[Win32] Problem with rename()

Started by Peter Brantalmost 20 years ago22 messagesbugs
Jump to latest
#1Peter Brant
Peter.Brant@wicourts.gov

Hi all,

In the last couple of days, we've been bitten (a couple of times, on
different servers) by an apparent glitch or bad interaction in the
Windows implementation of rename().

The relevant log message is:

[2006-04-17 16:49:22.583 ] 2252 LOG: could not rename file
"pg_xlog/000000010000010A000000BD" to
"pg_xlog/000000010000010A000000D7", continuing to try

It apparently just keeps on looping indefinitely. The "completed
rename" message from port/dirmod.c never shows up.

Shortly thereafter, Postgres becomes unresponsive. Attempts to make a
new connection just block. Autovacuums block. A "pg_ctl ... stop -m
fast" doesn't work. Only "pg_ctl ... stop -m immediate" does.

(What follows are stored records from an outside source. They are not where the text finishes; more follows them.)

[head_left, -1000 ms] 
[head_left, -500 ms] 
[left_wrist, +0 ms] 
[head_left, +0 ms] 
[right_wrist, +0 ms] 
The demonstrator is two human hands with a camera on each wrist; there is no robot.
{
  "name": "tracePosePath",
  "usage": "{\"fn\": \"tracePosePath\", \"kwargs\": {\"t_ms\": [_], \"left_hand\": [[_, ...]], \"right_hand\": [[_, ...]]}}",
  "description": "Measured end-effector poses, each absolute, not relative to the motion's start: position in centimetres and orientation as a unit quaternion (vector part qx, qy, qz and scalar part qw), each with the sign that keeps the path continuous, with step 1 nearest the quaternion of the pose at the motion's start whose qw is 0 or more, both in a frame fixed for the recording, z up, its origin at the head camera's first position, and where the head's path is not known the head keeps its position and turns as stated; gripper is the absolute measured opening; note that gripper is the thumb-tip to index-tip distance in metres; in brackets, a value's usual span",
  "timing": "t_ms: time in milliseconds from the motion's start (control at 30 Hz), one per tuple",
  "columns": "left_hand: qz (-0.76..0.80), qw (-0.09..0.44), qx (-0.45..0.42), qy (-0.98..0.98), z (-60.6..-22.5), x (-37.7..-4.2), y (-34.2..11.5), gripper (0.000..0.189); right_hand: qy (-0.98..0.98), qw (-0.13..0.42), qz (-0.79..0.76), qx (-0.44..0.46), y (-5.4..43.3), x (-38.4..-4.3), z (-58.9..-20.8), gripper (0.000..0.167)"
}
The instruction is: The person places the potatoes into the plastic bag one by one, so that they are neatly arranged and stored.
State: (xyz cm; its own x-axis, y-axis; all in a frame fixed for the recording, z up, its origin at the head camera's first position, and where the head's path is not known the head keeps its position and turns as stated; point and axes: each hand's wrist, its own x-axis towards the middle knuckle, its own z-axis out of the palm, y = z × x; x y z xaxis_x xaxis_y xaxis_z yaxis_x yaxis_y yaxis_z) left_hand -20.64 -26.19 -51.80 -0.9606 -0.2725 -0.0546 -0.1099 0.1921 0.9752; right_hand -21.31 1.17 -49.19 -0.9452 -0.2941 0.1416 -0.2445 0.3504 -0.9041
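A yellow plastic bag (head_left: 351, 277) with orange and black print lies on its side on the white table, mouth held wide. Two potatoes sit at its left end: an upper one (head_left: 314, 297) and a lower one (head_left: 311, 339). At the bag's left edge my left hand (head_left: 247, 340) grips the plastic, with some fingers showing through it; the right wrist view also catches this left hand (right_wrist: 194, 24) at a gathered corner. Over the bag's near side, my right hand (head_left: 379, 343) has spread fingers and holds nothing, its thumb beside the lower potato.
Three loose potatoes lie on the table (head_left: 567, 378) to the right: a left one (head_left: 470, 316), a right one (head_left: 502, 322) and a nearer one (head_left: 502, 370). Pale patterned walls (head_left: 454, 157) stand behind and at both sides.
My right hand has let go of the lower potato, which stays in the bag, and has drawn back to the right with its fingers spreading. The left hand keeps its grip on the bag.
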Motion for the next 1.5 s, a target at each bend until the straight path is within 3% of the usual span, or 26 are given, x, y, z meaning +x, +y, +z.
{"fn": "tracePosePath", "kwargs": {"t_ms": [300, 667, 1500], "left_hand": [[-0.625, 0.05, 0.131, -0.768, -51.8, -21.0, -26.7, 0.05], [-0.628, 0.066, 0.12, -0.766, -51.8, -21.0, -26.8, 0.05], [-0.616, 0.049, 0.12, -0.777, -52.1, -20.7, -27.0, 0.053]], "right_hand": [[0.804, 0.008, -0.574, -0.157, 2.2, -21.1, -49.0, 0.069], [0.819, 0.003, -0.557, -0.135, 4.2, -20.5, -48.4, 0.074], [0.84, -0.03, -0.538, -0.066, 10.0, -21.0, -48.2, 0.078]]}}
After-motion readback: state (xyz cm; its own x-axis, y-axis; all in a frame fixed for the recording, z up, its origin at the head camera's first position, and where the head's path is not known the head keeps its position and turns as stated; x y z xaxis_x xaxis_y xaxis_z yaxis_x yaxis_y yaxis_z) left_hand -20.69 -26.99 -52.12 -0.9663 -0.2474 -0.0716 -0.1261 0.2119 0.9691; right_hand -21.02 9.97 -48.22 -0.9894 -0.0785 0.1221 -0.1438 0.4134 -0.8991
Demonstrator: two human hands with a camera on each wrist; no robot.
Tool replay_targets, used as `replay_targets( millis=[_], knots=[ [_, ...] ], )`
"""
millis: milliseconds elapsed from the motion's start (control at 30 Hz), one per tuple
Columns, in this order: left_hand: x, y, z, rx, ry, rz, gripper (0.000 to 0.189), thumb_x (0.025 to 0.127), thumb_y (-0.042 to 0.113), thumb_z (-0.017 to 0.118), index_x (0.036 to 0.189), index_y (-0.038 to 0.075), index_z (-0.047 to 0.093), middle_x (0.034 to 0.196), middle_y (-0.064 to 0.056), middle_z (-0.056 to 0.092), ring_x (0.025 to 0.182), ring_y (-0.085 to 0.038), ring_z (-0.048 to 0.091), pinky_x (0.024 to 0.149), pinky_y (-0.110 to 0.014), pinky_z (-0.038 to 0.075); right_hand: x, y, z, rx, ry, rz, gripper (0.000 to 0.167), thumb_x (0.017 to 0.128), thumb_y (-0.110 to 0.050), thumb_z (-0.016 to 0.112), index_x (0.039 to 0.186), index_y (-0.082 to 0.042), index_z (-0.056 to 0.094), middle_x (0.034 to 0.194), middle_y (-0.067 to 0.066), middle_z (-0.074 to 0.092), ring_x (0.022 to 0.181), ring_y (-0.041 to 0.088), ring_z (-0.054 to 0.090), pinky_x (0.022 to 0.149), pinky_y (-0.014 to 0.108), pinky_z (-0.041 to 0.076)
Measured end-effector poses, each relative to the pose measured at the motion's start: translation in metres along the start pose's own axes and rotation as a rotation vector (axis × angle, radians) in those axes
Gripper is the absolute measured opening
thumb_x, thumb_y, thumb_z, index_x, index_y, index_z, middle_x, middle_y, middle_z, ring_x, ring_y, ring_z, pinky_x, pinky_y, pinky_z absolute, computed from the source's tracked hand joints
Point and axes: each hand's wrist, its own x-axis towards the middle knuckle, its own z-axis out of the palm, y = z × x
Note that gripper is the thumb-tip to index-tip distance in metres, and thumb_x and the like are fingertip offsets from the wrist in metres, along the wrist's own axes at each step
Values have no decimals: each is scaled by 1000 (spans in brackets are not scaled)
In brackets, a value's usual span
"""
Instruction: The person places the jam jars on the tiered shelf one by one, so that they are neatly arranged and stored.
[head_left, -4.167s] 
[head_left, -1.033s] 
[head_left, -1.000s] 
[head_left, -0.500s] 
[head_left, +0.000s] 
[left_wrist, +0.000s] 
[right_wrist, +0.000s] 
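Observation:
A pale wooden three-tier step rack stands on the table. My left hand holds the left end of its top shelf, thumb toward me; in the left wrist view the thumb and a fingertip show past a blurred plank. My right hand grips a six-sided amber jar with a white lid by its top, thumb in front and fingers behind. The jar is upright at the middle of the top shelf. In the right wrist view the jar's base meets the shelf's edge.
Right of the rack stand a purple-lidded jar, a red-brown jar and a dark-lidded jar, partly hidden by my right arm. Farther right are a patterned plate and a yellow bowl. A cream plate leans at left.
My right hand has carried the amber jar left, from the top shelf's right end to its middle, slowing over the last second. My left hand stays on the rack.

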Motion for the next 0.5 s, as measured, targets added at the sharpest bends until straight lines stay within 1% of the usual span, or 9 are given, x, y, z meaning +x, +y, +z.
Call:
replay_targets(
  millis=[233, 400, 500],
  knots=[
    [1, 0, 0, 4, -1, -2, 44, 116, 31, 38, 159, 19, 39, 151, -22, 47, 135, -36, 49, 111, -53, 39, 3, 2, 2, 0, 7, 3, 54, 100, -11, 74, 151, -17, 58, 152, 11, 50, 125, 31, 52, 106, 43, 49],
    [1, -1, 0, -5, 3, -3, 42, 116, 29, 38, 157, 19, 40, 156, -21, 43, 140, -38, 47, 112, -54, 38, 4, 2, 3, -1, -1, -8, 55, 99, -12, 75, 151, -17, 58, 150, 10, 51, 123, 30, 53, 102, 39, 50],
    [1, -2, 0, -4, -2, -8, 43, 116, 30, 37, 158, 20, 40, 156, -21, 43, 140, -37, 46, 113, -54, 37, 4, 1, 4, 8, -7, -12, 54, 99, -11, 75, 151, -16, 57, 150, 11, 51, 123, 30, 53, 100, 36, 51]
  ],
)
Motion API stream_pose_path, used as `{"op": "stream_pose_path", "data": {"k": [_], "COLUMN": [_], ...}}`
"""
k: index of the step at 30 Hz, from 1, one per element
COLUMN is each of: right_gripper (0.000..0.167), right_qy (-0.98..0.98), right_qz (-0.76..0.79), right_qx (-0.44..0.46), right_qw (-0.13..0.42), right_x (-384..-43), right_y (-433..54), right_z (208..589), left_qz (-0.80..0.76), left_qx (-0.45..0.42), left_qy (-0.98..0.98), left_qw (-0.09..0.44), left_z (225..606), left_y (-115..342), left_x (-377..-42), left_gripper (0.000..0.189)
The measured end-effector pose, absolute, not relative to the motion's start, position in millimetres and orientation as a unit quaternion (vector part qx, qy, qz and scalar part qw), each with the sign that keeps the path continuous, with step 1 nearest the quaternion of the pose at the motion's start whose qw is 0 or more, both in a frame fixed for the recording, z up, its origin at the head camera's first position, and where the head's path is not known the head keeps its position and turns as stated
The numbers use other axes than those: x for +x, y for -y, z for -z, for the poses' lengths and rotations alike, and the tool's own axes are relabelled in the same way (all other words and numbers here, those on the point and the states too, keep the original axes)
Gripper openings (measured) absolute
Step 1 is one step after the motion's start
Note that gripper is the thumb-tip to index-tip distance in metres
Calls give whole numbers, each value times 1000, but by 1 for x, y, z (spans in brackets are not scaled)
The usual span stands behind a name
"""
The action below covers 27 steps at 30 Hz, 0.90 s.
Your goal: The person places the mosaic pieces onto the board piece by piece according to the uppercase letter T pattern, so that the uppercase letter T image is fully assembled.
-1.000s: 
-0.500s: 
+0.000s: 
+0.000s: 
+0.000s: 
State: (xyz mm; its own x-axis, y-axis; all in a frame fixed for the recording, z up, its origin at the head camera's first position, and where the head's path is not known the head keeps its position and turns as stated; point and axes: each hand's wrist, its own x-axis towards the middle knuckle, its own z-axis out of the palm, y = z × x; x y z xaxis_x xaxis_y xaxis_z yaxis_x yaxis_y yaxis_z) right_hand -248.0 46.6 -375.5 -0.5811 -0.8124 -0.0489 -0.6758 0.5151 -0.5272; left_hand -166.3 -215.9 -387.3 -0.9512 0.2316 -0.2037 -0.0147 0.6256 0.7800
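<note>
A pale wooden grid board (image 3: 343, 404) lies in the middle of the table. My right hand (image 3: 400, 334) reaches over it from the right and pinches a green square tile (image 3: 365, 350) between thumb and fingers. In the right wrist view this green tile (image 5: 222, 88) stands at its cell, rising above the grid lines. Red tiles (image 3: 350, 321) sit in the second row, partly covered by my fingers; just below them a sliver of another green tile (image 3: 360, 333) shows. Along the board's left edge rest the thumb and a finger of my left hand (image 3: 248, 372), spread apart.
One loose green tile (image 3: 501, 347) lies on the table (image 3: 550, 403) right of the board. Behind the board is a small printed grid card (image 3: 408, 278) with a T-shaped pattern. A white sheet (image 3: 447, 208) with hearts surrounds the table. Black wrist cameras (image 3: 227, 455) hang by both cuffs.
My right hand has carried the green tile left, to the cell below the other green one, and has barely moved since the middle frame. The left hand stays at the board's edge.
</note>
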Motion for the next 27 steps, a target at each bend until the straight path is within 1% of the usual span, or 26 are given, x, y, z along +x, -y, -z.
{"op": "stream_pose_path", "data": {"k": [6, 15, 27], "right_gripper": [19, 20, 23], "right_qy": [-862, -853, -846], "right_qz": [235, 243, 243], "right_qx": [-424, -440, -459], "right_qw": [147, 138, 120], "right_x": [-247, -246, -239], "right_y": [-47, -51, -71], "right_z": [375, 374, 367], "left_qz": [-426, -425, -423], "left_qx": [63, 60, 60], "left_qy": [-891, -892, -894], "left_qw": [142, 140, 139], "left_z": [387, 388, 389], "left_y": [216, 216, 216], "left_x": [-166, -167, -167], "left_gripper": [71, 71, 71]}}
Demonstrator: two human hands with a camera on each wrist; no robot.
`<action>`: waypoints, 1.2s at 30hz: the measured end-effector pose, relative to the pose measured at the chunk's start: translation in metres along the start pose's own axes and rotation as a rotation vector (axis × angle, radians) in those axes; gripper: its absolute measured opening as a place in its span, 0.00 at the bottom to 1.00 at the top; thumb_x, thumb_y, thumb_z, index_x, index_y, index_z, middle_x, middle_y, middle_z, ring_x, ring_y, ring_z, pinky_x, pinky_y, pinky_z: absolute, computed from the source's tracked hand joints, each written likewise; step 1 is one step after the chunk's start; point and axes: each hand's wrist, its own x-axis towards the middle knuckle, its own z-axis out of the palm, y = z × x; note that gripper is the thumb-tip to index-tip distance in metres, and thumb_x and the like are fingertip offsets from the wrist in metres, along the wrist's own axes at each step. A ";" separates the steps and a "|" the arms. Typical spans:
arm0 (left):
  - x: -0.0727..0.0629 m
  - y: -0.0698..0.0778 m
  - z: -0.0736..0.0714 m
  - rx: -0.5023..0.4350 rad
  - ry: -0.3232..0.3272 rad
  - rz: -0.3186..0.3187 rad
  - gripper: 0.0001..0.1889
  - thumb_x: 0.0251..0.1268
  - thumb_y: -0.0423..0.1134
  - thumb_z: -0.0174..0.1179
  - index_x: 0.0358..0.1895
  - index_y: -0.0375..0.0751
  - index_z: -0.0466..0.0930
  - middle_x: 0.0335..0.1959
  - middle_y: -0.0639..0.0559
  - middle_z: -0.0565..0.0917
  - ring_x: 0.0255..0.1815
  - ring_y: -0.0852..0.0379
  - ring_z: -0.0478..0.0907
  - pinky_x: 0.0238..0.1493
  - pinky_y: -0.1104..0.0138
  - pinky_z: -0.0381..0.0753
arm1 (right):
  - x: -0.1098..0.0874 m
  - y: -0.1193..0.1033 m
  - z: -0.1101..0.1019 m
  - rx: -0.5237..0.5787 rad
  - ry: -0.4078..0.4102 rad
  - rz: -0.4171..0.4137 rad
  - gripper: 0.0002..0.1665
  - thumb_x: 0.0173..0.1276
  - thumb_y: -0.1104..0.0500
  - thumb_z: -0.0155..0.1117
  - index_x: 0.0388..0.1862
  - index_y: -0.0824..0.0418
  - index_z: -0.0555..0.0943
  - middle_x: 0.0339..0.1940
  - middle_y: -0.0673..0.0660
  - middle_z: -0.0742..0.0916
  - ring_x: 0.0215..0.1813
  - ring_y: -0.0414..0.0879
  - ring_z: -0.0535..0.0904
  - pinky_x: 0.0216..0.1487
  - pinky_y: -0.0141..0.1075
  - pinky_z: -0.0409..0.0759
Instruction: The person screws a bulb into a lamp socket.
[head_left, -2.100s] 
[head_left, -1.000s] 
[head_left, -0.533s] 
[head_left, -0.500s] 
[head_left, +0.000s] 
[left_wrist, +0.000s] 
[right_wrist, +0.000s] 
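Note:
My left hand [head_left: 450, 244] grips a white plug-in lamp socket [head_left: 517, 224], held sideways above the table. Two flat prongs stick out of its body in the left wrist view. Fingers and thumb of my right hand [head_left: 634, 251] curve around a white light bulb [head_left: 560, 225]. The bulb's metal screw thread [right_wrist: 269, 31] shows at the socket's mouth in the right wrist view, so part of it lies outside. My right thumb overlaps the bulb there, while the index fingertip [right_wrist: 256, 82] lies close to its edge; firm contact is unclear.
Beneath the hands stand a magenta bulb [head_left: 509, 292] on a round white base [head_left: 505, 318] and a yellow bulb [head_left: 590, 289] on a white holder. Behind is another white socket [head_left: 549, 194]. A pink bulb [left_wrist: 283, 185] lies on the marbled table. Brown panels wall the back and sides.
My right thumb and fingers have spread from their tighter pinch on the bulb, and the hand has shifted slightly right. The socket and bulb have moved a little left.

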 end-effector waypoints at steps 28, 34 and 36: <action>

With the last occurrence, I saved off the output of "handle -a" and
"pslist -x" in case that's helpful.

Any thoughts on what might be going wrong? If it happens again, what
other clues should I be looking for?

Pete

#2Bruce Momjian
bruce@momjian.us
In reply to: Peter Brant (#1)
Re: [Win32] Problem with rename()

Peter Brant wrote:

Hi all,

In the last couple of days, we've been bitten (a couple of times, on
different servers) by an apparent glitch or bad interaction in the
Windows implementation of rename().

The relevant log message is:

[2006-04-17 16:49:22.583 ] 2252 LOG: could not rename file
"pg_xlog/000000010000010A000000BD" to
"pg_xlog/000000010000010A000000D7", continuing to try

It apparently just keeps on looping indefinitely. The "completed
rename" message from port/dirmod.c never shows up.

Shortly thereafter, Postgres becomes unresponsive. Attempts to make a
new connection just block. Autovacuums block. A "pg_ctl ... stop -m
fast" doesn't work. Only "pg_ctl ... stop -m immediate" does.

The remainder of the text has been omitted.